Brown’s high level of musical skill and passion has been inspired and improved by his involvement with various other artists, and itself now provides a challenge for peers that he regularly plays with. Junior Bennett Hendricks met Brown in middle school but started playing with him more frequently last year. The two share similar musical interests, and, according to Hendricks, playing with Brown has aided his musical development.
“Geoff has a wealth of musical knowledge. His chops as a guitarist are incredible,” Hendricks said. “Playing with Geoff has helped my growth as a musician tremendously. I’ll definitely miss writing music with [him] next year; he’s always pushing the envelope, looking for new sounds.”
The kaleidoscope of sounds that color Brown’s everyday experiences, the sounds of bands such as Vulfpeck, TTNG, Chon, Snarky Puppy, and Hiatus Kaiyote, provide him with a source of inspiration for new music of his own. Brown says that each song he creates is truly a combination of other songs that he’s listened to.

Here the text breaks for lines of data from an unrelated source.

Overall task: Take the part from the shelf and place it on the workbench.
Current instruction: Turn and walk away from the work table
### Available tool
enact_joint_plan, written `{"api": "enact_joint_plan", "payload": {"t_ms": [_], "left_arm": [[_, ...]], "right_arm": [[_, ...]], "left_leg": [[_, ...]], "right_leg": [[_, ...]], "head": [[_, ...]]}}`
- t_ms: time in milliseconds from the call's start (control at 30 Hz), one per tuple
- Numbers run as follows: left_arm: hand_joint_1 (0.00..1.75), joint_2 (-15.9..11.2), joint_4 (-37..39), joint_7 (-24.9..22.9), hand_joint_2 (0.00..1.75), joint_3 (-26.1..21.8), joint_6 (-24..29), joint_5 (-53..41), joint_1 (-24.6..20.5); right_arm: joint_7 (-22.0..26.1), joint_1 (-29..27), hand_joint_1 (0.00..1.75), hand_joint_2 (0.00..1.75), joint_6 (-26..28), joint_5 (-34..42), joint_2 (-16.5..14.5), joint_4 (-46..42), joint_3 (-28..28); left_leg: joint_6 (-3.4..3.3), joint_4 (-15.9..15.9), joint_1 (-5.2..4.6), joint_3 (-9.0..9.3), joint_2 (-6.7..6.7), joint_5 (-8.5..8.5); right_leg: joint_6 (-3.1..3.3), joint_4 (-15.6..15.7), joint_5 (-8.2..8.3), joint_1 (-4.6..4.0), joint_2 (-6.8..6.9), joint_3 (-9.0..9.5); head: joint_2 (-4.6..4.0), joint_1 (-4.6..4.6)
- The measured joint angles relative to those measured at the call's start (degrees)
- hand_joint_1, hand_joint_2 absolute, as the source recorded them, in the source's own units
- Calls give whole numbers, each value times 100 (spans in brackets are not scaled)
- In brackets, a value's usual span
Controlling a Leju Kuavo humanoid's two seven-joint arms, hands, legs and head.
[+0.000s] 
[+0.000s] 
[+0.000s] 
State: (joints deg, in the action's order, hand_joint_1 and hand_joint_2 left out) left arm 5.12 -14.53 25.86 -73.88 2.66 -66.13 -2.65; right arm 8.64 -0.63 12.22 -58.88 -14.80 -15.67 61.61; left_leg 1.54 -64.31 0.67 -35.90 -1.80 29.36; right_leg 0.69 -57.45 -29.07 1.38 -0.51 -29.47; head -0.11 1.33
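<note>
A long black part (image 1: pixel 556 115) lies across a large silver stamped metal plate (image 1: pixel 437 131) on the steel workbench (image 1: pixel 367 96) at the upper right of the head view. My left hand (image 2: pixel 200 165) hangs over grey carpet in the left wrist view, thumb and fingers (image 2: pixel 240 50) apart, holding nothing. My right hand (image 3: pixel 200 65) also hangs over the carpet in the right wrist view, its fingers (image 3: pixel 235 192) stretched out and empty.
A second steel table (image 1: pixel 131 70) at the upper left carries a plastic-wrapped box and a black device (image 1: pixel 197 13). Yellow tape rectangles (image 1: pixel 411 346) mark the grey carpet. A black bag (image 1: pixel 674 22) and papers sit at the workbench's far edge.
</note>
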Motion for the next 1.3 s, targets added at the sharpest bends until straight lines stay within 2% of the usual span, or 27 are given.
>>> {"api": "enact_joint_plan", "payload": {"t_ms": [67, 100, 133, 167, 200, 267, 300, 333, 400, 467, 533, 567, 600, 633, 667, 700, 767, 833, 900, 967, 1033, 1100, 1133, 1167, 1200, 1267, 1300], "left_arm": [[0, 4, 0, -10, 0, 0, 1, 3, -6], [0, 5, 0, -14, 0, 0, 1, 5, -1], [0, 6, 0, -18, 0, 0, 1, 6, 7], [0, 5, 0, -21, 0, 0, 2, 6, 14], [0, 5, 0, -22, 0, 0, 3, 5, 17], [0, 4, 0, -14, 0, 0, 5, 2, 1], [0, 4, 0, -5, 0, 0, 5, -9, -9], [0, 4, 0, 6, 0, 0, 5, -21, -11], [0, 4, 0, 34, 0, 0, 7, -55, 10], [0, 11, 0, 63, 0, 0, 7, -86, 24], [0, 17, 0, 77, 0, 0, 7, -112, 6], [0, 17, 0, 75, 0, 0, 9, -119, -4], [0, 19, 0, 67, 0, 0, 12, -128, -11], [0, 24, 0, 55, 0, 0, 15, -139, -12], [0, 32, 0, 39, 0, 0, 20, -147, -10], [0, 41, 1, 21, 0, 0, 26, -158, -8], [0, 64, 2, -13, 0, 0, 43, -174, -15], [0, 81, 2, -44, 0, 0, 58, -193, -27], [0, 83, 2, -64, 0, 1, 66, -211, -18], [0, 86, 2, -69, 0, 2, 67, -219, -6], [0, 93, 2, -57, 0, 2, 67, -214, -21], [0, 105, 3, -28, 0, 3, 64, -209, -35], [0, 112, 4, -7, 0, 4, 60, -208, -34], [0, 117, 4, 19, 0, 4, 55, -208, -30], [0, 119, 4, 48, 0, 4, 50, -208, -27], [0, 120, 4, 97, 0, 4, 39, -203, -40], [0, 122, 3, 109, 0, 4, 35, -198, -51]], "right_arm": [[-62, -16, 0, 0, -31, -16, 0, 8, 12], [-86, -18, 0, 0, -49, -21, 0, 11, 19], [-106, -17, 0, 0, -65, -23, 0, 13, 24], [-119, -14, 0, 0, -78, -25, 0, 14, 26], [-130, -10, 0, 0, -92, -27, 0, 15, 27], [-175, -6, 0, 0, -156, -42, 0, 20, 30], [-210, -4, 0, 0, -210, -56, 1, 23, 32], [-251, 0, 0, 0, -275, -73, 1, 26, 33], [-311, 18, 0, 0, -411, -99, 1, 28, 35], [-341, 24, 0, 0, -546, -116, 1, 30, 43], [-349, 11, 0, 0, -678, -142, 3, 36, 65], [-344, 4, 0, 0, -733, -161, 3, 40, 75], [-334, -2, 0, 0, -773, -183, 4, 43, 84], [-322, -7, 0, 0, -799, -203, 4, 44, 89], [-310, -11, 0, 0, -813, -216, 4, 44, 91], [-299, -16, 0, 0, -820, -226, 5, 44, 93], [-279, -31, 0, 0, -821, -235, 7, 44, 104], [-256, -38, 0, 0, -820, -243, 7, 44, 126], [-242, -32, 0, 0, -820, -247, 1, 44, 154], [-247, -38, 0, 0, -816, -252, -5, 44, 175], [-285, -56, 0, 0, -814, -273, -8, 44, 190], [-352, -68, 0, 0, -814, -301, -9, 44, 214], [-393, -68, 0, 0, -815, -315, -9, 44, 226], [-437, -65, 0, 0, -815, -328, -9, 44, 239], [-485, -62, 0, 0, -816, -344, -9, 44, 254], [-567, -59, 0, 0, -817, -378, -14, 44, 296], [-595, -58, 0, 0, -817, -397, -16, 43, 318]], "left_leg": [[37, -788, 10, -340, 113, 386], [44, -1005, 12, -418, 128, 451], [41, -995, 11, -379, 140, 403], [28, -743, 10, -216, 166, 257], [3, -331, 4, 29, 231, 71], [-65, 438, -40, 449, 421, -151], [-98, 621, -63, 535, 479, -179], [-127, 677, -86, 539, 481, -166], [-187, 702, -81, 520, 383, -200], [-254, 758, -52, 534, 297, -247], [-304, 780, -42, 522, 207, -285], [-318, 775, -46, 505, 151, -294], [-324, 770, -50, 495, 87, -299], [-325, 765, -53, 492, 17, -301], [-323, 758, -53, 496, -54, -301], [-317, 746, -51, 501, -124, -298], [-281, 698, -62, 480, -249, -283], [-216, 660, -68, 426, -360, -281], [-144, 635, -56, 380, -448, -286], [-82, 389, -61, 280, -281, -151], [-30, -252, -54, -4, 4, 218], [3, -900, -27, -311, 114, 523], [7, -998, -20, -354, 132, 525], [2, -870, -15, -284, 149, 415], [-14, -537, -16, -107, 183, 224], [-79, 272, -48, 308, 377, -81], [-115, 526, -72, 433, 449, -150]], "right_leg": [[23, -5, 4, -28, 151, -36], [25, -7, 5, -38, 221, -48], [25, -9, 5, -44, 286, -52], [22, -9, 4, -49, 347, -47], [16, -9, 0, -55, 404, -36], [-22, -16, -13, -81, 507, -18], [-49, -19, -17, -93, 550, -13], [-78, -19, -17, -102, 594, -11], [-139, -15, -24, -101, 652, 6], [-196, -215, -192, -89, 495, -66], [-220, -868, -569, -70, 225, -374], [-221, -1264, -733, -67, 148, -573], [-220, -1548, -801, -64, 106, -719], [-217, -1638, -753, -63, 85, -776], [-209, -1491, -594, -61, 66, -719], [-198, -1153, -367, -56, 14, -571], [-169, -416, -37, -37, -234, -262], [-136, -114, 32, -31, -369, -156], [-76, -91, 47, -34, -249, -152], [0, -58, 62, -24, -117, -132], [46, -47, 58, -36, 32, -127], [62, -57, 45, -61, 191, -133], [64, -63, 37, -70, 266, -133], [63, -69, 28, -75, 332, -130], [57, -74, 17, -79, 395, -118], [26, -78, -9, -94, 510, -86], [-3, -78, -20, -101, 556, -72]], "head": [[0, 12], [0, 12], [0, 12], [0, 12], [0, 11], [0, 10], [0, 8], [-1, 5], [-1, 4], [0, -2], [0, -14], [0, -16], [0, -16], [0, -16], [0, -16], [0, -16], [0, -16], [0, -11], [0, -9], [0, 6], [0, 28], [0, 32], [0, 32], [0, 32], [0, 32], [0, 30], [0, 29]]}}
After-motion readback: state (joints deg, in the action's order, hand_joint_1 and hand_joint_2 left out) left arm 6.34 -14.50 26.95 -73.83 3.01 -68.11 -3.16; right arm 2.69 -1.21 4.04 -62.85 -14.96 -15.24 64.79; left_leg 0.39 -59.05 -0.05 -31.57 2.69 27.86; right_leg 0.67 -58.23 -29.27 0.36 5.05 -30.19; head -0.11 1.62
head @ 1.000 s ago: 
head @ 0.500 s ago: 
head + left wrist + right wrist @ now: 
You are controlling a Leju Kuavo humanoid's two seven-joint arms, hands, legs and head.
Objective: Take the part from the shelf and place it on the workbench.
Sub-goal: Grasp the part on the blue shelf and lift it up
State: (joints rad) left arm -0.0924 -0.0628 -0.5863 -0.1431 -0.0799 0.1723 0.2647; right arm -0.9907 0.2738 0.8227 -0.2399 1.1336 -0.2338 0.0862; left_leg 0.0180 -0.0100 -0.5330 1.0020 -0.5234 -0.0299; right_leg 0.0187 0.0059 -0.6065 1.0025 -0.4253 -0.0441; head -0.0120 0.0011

“I listen to a lot of things, and I like to take influence from all these different types of music and then kind of bring them into one,” Brown said. “It’s kind of like when you read or write. When you write, you take these different fragments from different authors, and [with music] it’s like ‘I’m going to steal this line from Joe Dart, and I’m going to play it like Thundercat plays it, and then I’m going to put a weird sweepy-doo-da from Tosin Abasi right here, and then put in this kind of chord that I stole from Chon.’”
While Brown’s story is one of creating sound, it is, perhaps more importantly, one of listening. While he no longer directly draws inspiration from Stevie Wonder, Green Day, or Iron Maiden, their sounds brought Brown to his current musical identity, one that is continually challenged and improved by the music he surrounds himself with.
“It just inspires you to push yourself,” Brown said. “[My music] is just an amalgamation of all the stuff I listen to.”